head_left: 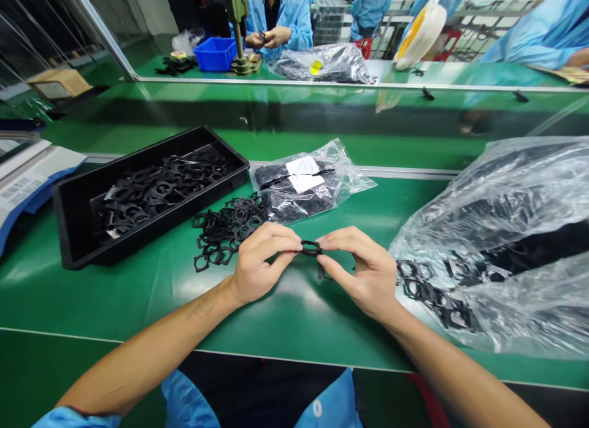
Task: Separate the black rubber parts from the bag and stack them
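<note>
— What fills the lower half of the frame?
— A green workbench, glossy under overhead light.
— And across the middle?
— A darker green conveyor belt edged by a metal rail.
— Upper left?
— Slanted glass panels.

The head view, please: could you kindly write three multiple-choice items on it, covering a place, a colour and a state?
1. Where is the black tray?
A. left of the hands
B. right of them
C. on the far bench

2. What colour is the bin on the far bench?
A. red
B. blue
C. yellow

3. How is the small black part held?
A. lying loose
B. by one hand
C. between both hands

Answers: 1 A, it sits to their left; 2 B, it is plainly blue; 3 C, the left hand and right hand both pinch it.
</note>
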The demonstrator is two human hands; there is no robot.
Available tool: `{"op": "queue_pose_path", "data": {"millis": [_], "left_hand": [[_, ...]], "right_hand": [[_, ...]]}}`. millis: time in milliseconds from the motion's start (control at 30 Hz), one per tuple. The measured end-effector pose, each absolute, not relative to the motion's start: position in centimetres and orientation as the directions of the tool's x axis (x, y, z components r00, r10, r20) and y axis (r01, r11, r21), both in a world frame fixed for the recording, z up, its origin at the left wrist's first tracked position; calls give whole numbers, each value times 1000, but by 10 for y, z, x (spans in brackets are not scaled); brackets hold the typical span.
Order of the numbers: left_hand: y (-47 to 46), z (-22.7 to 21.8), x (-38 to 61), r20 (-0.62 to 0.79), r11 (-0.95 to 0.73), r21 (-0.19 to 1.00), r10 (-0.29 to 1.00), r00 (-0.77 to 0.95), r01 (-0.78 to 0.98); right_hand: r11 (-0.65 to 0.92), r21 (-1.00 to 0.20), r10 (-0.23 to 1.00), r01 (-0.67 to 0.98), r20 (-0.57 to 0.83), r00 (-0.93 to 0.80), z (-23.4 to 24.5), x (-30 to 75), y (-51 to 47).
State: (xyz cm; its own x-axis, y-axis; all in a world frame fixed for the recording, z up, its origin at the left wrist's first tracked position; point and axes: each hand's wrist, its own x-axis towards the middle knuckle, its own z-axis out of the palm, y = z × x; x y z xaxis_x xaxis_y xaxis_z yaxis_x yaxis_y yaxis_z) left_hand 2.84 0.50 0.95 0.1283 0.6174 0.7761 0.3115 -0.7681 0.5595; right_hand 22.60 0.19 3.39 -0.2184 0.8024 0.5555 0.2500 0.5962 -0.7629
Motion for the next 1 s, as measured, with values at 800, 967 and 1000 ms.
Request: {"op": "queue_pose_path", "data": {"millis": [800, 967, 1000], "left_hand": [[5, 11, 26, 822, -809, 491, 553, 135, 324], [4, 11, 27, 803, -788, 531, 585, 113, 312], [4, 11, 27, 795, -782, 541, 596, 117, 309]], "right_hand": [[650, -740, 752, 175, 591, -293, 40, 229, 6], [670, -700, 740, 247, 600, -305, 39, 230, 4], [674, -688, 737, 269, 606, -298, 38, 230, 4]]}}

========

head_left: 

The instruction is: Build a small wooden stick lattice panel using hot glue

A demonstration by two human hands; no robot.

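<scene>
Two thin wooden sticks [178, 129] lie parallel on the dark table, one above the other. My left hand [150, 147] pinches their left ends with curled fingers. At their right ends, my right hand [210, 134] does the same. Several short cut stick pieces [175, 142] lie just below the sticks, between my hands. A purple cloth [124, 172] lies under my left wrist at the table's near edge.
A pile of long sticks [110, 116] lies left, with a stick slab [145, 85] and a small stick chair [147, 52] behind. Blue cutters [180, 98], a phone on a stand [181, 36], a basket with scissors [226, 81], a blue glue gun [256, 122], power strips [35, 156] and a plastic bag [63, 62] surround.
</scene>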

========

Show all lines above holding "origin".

**Result for this exercise**
Available tool: `{"op": "queue_pose_path", "data": {"millis": [_], "left_hand": [[_, ...]], "right_hand": [[_, ...]]}}`. millis: time in milliseconds from the motion's start (control at 30 Hz), one per tuple. The measured end-effector pose, each absolute, not relative to the motion's start: position in centimetres and orientation as the directions of the tool's x axis (x, y, z components r00, r10, r20) and y axis (r01, r11, r21), both in a world frame fixed for the recording, z up, its origin at the left wrist's first tracked position; calls give whole numbers, each value times 1000, but by 10 for y, z, x (spans in brackets are not scaled); brackets hold the typical span.
State: (xyz cm; its own x-axis, y-axis; all in a world frame fixed for the recording, z up, its origin at the left wrist's first tracked position; point and axes: each hand's wrist, its own x-axis towards the middle knuckle, its own z-axis out of the palm, y = z × x; x y z xaxis_x xaxis_y xaxis_z yaxis_x yaxis_y yaxis_z) left_hand 2.84 0.50 0.95 0.1283 0.6174 0.7761 0.3115 -0.7681 0.5595; right_hand 22.60 0.19 3.39 -0.2184 0.8024 0.5555 0.2500 0.5962 -0.7629

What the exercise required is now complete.